Located on 33 Brattle St., the Harvard Square location launched in a soft opening last Tuesday and is the second WakuWaku ramen establishment ever built. The first WakuWaku restaurant opened in the spring of 2021 in Boston’s Chinatown neighborhood.
Along with a diverse selection of ramen and sake, the restaurant’s offerings include shaved ice, specialty salads, and chicken karaage.
On opening night, customers entered through the restaurant’s black curtains before being transported to what they called a “unique” and “cyberpunk” space adorned with neon lights. Local resident Efim Karlson wrote in a statement that it “felt like a full-size celebration” and that the food was “phenomenal.”
Classic electronic dance music hits played before DJ Tao, a Boston-based entertainer, took the stage later in the evening.
With a DJ setup on the second floor, Dixon Leung, operating partner in charge of Harvard Square’s WakuWaku, said that the restaurant has plans to host a DJ around two times a week.
“We are trying to provide a different vibe,” Leung said. “Younger, more futuristic, more nightlife-y — all mixed together.”
Leung said that Harvard Square was the ideal location to expand the restaurant chain because of its busy “college and tourist area.”
The Harvard Square location features a slightly different menu from the WakuWaku in Chinatown. Exclusive to the Harvard Square location is WakuWaku’s Lobster ramen, which Leung described as a “must-try.”
Jiaqi Zhu, a server at WakuWaku, said her favorite part of the job is the food. She particularly enjoys the restaurant’s gyudon, a Japanese beef rice bowl.

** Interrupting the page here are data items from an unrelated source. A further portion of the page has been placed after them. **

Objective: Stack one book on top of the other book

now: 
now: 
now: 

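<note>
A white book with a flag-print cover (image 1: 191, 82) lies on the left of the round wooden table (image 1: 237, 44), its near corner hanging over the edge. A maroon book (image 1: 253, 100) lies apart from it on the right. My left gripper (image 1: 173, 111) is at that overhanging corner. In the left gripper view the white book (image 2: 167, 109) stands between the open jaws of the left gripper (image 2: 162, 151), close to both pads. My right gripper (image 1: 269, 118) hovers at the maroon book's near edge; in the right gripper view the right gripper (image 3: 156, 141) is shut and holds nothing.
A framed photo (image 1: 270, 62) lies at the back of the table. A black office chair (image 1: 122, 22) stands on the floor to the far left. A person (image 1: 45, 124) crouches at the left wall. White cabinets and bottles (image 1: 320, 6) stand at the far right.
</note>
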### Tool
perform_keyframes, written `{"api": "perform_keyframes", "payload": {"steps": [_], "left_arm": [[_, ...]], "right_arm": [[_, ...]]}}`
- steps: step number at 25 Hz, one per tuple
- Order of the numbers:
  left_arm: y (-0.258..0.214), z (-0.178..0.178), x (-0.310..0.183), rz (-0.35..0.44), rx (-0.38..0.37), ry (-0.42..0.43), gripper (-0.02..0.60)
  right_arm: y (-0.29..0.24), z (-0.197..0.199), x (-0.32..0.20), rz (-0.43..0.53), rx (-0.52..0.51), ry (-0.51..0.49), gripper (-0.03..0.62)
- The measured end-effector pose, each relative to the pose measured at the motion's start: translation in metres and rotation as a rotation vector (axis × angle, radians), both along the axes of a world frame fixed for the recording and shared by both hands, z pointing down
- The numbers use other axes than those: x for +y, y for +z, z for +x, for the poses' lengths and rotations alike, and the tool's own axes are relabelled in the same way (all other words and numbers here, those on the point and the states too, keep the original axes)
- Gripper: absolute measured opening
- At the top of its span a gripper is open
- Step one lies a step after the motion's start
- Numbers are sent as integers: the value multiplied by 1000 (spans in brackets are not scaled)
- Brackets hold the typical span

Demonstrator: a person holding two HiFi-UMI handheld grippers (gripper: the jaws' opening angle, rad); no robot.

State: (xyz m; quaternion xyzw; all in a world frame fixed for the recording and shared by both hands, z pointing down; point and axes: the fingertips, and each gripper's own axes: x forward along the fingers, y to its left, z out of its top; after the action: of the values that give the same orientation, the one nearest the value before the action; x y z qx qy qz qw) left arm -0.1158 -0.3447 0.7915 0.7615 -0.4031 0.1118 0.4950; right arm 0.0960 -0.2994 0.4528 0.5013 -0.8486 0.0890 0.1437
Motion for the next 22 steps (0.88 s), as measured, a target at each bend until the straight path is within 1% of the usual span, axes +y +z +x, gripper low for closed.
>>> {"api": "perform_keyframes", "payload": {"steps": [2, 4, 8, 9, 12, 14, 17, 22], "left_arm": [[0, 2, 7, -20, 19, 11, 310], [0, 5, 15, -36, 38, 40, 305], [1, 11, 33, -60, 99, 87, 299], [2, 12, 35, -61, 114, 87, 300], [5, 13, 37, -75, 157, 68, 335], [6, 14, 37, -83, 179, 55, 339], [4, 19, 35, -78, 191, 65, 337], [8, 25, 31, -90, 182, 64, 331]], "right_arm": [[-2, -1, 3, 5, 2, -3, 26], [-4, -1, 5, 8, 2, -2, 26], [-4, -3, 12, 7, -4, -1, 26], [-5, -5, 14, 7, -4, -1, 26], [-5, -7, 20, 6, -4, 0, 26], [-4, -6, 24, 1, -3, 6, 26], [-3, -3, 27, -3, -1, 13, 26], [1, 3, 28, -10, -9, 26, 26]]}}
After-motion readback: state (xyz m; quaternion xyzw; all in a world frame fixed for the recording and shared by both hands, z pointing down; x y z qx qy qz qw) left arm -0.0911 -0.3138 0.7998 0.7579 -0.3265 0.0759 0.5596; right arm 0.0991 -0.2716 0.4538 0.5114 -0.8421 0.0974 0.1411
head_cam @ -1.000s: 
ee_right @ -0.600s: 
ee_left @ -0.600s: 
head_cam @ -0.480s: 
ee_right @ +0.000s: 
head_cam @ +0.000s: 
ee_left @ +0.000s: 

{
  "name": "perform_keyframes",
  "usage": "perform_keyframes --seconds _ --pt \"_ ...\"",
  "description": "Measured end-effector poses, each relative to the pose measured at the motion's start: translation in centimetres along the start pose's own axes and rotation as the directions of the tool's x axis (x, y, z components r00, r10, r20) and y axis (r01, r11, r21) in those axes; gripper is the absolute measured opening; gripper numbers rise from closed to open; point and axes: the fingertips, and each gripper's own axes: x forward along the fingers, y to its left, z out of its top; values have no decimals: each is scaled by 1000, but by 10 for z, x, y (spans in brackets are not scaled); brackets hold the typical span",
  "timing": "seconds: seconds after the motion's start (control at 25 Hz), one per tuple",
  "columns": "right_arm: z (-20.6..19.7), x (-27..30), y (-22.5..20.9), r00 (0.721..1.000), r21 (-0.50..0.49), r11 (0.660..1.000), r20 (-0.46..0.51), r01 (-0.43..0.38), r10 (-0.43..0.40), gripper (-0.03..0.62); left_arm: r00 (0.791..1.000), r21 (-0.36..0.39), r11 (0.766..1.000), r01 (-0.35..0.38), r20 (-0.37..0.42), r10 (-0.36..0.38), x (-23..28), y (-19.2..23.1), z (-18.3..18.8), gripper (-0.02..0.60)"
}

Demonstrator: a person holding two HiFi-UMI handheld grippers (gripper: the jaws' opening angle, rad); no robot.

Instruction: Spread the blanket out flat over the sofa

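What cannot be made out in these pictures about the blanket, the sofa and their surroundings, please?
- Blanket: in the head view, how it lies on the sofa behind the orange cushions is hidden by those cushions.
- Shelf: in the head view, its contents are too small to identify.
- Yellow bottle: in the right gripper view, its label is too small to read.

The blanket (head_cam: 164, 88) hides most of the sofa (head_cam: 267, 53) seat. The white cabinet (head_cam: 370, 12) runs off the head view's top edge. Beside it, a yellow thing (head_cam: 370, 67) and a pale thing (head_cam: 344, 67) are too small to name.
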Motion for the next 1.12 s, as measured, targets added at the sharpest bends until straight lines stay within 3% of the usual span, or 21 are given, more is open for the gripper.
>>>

Hannah Tam, a research assistant at Harvard’s Graduate School of Arts and Sciences and a customer on the day after opening night, described the food as “not stellar, but okay.”
The restaurant felt like a nightclub but “in a weird way, because it’s 6 p.m.,” per Tam.
Leung said WakuWaku’s ramen is prepared in a “different” way from other ramen locations in the Square. The chicken and pork broth are boiled for 16 hours, without the use of MSG.
WakuWaku is also the only ramen shop in the Square which stays open until midnight.
When asked about his goals for the new restaurant, Leung said he hopes to “attract more people to hang out at WakuWaku, instead of just eating and going.”
Leung shared that the chain is looking at opening new locations in Central Square, Quincy, and potentially Allston.
The WakuWaku Ramen website mentions plans to build a chain of 500 locations in the United States in the next decade.